[Items from a dataset]
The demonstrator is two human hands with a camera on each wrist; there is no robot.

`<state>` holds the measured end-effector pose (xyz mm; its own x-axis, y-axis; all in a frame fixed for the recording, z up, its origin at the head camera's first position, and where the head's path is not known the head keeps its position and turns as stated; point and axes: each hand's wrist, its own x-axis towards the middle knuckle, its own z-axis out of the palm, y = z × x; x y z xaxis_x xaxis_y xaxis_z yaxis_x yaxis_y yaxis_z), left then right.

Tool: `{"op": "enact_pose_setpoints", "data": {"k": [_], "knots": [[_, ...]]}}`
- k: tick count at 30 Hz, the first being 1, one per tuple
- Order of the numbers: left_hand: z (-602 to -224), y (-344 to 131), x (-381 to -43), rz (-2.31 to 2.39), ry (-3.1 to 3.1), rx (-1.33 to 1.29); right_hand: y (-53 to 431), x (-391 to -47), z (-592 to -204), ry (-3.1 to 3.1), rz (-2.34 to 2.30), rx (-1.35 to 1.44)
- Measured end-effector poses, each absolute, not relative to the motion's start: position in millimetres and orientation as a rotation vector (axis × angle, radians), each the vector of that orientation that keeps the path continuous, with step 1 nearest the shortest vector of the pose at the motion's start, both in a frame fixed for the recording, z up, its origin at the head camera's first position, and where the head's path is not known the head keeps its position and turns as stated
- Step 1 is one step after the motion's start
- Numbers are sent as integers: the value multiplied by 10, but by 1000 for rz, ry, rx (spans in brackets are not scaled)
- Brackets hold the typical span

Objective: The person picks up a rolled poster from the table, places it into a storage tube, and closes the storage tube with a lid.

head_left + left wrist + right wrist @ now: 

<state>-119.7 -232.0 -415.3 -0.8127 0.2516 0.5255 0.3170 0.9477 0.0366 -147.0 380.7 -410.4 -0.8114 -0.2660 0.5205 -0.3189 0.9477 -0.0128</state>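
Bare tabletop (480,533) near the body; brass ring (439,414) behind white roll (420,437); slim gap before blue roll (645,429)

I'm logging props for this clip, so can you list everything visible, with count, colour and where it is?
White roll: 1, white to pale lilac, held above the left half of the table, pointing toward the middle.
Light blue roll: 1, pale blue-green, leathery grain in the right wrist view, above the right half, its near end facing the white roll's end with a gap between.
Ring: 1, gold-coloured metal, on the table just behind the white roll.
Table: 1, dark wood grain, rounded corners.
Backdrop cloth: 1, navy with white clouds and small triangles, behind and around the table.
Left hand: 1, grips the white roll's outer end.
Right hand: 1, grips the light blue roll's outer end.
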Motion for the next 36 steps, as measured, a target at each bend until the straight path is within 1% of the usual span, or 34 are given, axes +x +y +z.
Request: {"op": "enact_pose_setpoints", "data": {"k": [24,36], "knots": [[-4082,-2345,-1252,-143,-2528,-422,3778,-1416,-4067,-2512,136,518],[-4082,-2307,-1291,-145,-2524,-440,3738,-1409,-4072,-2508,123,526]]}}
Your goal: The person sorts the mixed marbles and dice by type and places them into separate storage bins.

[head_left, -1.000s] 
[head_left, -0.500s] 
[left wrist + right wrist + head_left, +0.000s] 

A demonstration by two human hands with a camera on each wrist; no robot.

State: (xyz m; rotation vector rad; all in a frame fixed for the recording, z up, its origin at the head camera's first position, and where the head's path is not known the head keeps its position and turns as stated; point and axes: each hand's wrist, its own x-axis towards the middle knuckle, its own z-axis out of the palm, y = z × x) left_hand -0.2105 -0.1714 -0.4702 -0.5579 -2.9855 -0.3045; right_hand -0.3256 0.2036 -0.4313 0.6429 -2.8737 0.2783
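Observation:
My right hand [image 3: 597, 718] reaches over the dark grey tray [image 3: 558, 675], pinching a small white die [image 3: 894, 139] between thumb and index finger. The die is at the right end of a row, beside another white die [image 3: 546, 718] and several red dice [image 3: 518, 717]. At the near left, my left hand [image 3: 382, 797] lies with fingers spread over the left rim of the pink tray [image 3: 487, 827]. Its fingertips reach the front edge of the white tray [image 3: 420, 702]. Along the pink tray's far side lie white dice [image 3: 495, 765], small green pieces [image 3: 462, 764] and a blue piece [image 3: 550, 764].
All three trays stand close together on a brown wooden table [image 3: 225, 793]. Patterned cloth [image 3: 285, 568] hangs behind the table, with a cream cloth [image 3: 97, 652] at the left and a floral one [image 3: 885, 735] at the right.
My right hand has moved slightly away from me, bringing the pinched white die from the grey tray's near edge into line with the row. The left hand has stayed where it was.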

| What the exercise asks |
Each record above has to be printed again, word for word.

| Problem solution |
The demonstrator is two human hands with a camera on each wrist; there is no robot.

`<state>` holds the measured end-effector pose (xyz mm; its own x-axis, y-axis; all in a frame fixed for the recording, z up, its origin at the head camera's first position, and where the head's path is not known the head keeps its position and turns as stated; point and axes: each hand's wrist, its own x-axis towards the middle knuckle, its own z-axis out of the palm, y = z × x; x y z xaxis_x xaxis_y xaxis_z yaxis_x yaxis_y yaxis_z), left then right.

Tool: `{"op": "enact_pose_setpoints", "data": {"k": [_], "knots": [[_, ...]]}}`
- k: tick count at 30 Hz, the first being 1, one per tuple
- Order of the numbers: left_hand: z (-602 to -224), y (-344 to 131), x (-381 to -43), rz (-2.31 to 2.39), ry (-3.1 to 3.1), rx (-1.33 to 1.29); right_hand: y (-53 to 431), x (-391 to -47), z (-592 to -204), ry (-3.1 to 3.1), rz (-2.34 to 2.30), rx (-1.35 to 1.44)
- Measured end-effector poses, each absolute, not relative to the motion's start: position in millimetres and orientation as a rotation vector (axis × angle, radians), each the vector of that orientation that keeps the path continuous, with step 1 nearest the shortest vector of the pose at the motion's start, both in a frame fixed for the recording, z up, its origin at the head camera's first position, and where the head's path is not known the head keeps its position and turns as stated
- Step 1 is one step after the motion's start
- Numbers are sent as integers: the value multiplied by 10, but by 1000 for rz, ry, rx (spans in brackets are not scaled)
- Brackets hold the typical span

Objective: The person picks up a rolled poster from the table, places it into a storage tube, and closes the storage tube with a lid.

head_left + left wrist + right wrist @ now: 

<state>-119.7 -232.0 -415.3 -0.8127 0.2516 0.5255 0.3170 0.9477 0.0366 -147.0 380.7 -410.4 -0.8114 -0.2660 0.5205 -0.3189 0.9477 -0.0128</state>
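Bare tabletop (480,533) near the body; brass ring (439,414) behind white roll (420,437); slim gap before blue roll (645,429)

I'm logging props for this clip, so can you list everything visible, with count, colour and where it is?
White roll: 1, white to pale lilac, held above the left half of the table, pointing toward the middle.
Light blue roll: 1, pale blue-green, leathery grain in the right wrist view, above the right half, its near end facing the white roll's end with a gap between.
Ring: 1, gold-coloured metal, on the table just behind the white roll.
Table: 1, dark wood grain, rounded corners.
Backdrop cloth: 1, navy with white clouds and small triangles, behind and around the table.
Left hand: 1, grips the white roll's outer end.
Right hand: 1, grips the light blue roll's outer end.
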Motion for the next 36 steps, as measured, a target at each bend until the straight path is within 1% of the usual span, or 34 are given, axes +x +y +z.
Request: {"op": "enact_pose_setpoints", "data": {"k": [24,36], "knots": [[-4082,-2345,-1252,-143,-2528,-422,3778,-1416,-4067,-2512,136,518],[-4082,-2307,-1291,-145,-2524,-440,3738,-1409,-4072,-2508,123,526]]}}
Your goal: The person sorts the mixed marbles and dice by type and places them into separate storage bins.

[head_left, -1.000s] 
[head_left, -0.500s] 
[left wrist + right wrist + head_left, +0.000s] 

A demonstration by two human hands with a camera on each wrist; no robot.

State: (xyz m; rotation vector rad; all in a frame fixed for the recording, z up, its origin at the head camera's first position, and where the head's path is not known the head keeps its position and turns as stated; point and axes: each hand's wrist, its own x-axis towards the middle knuckle, its own z-axis out of the palm, y = z × x) left_hand -0.2105 -0.1714 -0.4702 -0.5579 -2.9855 -0.3045; right_hand -0.3256 0.2036 -0.4313 0.6429 -2.8737 0.2783
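Observation:
My right hand [image 3: 597, 718] reaches over the dark grey tray [image 3: 558, 675], pinching a small white die [image 3: 894, 139] between thumb and index finger. The die is at the right end of a row, beside another white die [image 3: 546, 718] and several red dice [image 3: 518, 717]. At the near left, my left hand [image 3: 382, 797] lies with fingers spread over the left rim of the pink tray [image 3: 487, 827]. Its fingertips reach the front edge of the white tray [image 3: 420, 702]. Along the pink tray's far side lie white dice [image 3: 495, 765], small green pieces [image 3: 462, 764] and a blue piece [image 3: 550, 764].
All three trays stand close together on a brown wooden table [image 3: 225, 793]. Patterned cloth [image 3: 285, 568] hangs behind the table, with a cream cloth [image 3: 97, 652] at the left and a floral one [image 3: 885, 735] at the right.
My right hand has moved slightly away from me, bringing the pinched white die from the grey tray's near edge into line with the row. The left hand has stayed where it was.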

No more work is needed on this exercise.